*** Dataset extract Section Begins ***

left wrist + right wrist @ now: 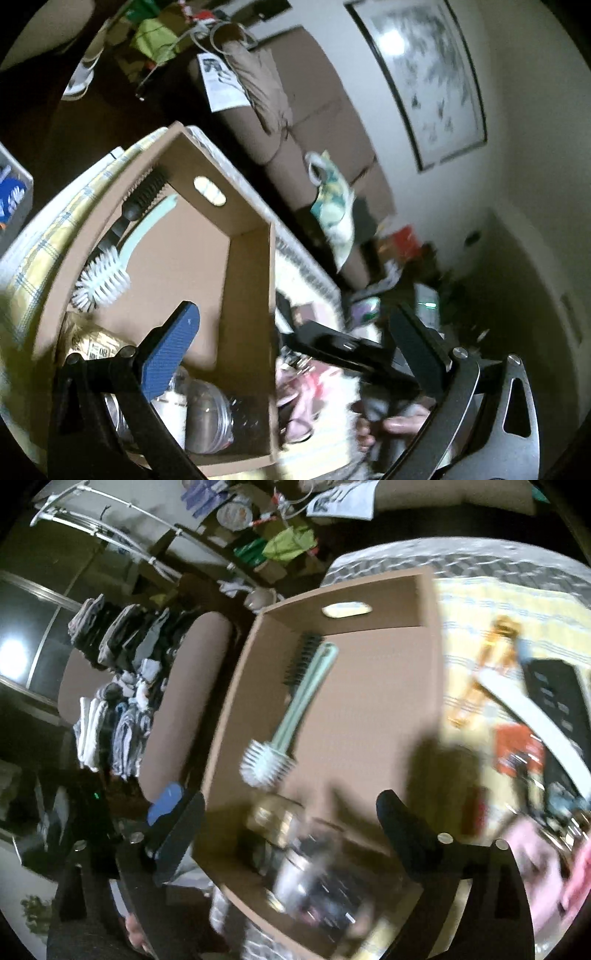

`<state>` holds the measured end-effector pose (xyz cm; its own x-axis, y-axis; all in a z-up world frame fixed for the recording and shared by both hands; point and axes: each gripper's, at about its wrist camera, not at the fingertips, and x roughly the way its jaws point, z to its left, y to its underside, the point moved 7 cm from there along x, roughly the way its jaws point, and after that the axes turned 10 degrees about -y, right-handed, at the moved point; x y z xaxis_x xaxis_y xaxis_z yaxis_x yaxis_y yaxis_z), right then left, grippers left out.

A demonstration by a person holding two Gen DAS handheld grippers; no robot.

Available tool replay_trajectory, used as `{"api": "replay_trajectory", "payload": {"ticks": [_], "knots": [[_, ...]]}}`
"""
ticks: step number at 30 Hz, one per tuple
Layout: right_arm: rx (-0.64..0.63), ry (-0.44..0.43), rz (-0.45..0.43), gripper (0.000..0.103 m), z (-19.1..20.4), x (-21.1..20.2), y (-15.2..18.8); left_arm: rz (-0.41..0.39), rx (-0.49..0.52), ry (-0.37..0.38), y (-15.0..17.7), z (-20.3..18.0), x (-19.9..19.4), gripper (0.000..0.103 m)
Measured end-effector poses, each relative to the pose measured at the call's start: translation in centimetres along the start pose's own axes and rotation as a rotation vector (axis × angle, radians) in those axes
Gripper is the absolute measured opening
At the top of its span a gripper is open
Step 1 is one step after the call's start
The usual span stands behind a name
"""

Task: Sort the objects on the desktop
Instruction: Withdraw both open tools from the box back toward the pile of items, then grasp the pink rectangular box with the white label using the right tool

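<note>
A brown cardboard box sits on a yellow checked cloth. Inside lie a mint bottle brush with white bristles, a black hairbrush, a gold packet and clear jars. My left gripper is open and empty, its jaws straddling the box's right wall. My right gripper is open and empty over the box's near end. The other gripper shows in the left wrist view, beyond the box wall.
On the cloth right of the box lie an orange bottle, a red packet, a black remote-like item and pink things. A brown sofa and folded clothes lie beyond.
</note>
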<state>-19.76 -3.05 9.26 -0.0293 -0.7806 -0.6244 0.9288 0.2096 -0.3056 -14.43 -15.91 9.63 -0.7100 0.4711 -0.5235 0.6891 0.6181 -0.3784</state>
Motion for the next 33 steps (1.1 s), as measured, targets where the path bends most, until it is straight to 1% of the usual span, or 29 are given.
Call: {"api": "replay_trajectory", "payload": {"ticks": [3,5,8,11,12,16,18,21,24,27,30,33], "knots": [[-0.019,0.059,-0.042,0.103,-1.1,-2.9,2.0,0.022,0.071,-0.043,1.7,-1.9,0.5,0.103],[-0.025,0.101,-0.065,0.103,-1.8,-4.9,3.6,0.036,0.112,-0.064,3.0,-3.1,0.8,0.103],[-0.028,0.137,-0.106,0.103,-2.3,-7.2,5.4,0.063,0.181,-0.106,5.0,-4.8,1.6,0.103],[-0.028,0.16,-0.143,0.103,-2.6,-9.3,7.1,0.074,0.29,-0.173,7.2,-7.0,2.2,0.103],[-0.028,0.163,-0.154,0.103,-2.7,-9.9,7.7,0.077,0.343,-0.205,8.1,-8.0,2.4,0.103],[-0.038,0.213,-0.192,0.103,-3.2,-12.4,10.0,0.083,0.477,-0.281,11.1,-10.8,3.0,0.103],[-0.05,0.247,-0.212,0.103,-3.8,-13.6,10.7,0.09,0.509,-0.292,12.3,-11.9,3.4,0.103],[-0.049,0.274,-0.253,0.103,-4.7,-15.3,11.6,0.1,0.543,-0.304,13.8,-13.1,4.0,0.103],[-0.039,0.304,-0.289,0.103,-6.2,-16.8,12.0,0.107,0.566,-0.313,14.3,-13.9,5.1,0.103],[-0.018,0.33,-0.317,0.103,-8.1,-18.2,11.9,0.127,0.574,-0.317,14.9,-14.3,6.6,0.103],[0.005,0.383,-0.364,0.103,-10.5,-20.2,11.3,0.144,0.589,-0.317,15.3,-14.5,8.2,0.103],[0.062,0.408,-0.44,0.103,-13.7,-22.8,10.6,0.181,0.6,-0.287,16.0,-14.9,10.3,0.103]]}}
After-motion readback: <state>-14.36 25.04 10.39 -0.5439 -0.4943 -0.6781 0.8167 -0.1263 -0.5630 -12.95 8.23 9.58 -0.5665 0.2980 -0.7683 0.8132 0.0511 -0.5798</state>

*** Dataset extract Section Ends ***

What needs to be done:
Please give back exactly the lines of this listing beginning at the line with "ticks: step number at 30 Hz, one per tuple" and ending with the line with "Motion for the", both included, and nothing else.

Task response:
ticks: step number at 30 Hz, one per tuple
Layout: right_arm: rx (-0.64..0.63), ry (-0.44..0.43), rz (-0.45..0.43), gripper (0.000..0.103 m), z (-19.1..20.4), x (-21.1..20.2), y (-15.2..18.8); left_arm: rz (-0.41..0.39), rx (-0.49..0.52), ry (-0.37..0.38), y (-15.0..17.7), z (-20.3..18.0), x (-19.9..19.4), gripper (0.000..0.103 m)
Measured end-effector poses, each relative to the pose measured at the call's start: translation in centimetres along the start pose's own axes and rotation as a rotation vector (axis × angle, radians) in those axes
Gripper is the absolute measured opening
At the top of its span a gripper is open
Step 1 is one step after the call's start
The usual span stands behind a name
"""

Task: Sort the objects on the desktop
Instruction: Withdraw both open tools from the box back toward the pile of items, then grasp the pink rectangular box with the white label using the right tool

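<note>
A brown cardboard box sits on a yellow checked cloth. Inside lie a mint bottle brush with white bristles, a black hairbrush, a gold packet and clear jars. My left gripper is open and empty, its jaws straddling the box's right wall. My right gripper is open and empty over the box's near end. The other gripper shows in the left wrist view, beyond the box wall.
On the cloth right of the box lie an orange bottle, a red packet, a black remote-like item and pink things. A brown sofa and folded clothes lie beyond.
</note>
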<state>-19.76 -3.05 9.26 -0.0293 -0.7806 -0.6244 0.9288 0.2096 -0.3056 -14.43 -15.91 9.63 -0.7100 0.4711 -0.5235 0.6891 0.6181 -0.3784</state>
Motion for the next 33 steps (1.1 s), as measured, targets where the path bends most, until it is straight to 1% of the usual span, or 29 are given.

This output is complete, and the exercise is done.